A lot of people say they like the all-mail voting because they don't like spending too much time in the booth trying to figure out whom to vote for. That's why Washington state gives out voter pamphlets. You're supposed to mark who you want to vote for in this booklet, and then bring it to the polling place with you. That way you can simply transfer your answers to your ballot without taking up time, if that's what you're concerned about. But I figure you should be able to take as much time as you need to in your booth.

Voting was rather easy this time around. Most of the races that I had to vote for had incumbents running unopposed, so I just re-elected them. The few races that included multiple parties I had already made up my mind on. The only thing I really had to look up in the pamphlet were the initiatives on the ballot, as well as a few very small races, like whom to vote for in the race for Public Utilities Commissioner.
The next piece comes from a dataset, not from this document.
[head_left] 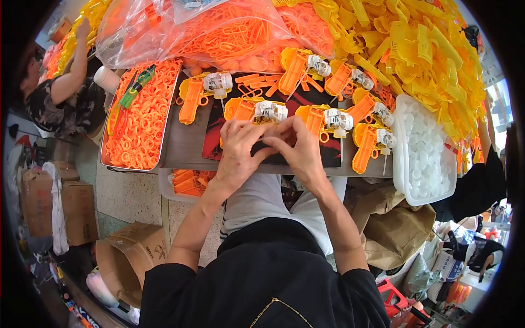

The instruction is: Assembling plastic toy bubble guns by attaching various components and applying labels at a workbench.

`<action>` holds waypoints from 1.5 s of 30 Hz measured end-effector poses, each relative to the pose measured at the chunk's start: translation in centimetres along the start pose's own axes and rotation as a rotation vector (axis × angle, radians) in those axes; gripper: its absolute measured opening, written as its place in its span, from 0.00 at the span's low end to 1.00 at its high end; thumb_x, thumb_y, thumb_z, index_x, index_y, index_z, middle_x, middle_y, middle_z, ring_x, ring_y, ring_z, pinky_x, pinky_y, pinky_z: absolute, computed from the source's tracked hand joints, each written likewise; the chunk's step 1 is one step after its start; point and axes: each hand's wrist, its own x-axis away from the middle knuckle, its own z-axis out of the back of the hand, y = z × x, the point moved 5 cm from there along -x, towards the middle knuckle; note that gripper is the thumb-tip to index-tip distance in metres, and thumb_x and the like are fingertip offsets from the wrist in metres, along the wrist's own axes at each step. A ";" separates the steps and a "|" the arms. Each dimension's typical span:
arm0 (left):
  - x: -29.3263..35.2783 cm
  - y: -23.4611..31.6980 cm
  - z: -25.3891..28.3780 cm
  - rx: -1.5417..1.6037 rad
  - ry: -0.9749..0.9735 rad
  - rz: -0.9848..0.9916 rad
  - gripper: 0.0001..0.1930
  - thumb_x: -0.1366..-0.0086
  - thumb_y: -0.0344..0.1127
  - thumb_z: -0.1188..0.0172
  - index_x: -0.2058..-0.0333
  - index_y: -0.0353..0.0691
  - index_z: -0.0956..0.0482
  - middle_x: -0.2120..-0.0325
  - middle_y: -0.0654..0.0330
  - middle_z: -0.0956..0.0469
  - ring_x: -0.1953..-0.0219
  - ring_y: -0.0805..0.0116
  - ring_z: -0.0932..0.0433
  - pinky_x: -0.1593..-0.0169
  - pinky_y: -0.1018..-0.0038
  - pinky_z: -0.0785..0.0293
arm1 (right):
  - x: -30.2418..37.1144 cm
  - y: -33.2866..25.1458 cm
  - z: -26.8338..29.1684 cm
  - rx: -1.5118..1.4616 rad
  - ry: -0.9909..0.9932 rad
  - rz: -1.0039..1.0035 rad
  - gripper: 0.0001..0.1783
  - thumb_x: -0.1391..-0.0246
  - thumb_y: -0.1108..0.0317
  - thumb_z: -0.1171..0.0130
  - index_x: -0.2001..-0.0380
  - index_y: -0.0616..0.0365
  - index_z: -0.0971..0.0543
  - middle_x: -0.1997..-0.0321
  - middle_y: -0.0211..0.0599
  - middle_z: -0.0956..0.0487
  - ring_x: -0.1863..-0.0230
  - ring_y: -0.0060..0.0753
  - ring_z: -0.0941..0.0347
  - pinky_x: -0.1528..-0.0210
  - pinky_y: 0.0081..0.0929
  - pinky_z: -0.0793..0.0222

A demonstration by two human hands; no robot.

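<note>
Several half-assembled toy guns with orange grips, yellow shells and white mechanisms lie across the table. My left hand [237, 148] is closed with curled fingers at the near edge of the middle toy gun [270, 111], covering part of it. Facing it, my right hand [299, 151] has thumb and fingers pinched together, close to the neighbouring toy gun [337, 121]. The fingertips of both hands nearly meet, and whatever they pinch is too small or hidden to make out. Beneath the hands is a black and red mat [212, 143].
To the left stands a tray of orange rings [135, 139] with green-handled tools [136, 87] on it. A white tub of translucent caps [426, 158] is at the right. Bagged orange parts [229, 35] and heaped yellow shells [421, 52] fill the back. Another person [65, 90] sits far left.
</note>
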 end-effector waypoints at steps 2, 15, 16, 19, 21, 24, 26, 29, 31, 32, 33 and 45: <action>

I'll be glad when the election ads are off the tv. That's one thing I have really enjoyed about having the DVR. Now I just fast-forward through the darn things.

Elections are so frustrating. None of the people running for office really want to tell you what their platform is. They tell you they're for change in Washington, DC, that they want to lower taxes, that they want to make sure Washington students are getting the proper education. Like who's going to argue with that?? Both the Republicans and the Democrats are running on such bland platforms. Then they come out with election ads that simply sling mud on the other candidate. One ad here in Washington actually takes still footage of a candidate and digitally throws mud onto her, while accusing her of being the mud-slinger.

It just all hurts my brain.

So today I shall go to the post office to drop off my ballot, and then try to round up animals two by two. Wish me luck.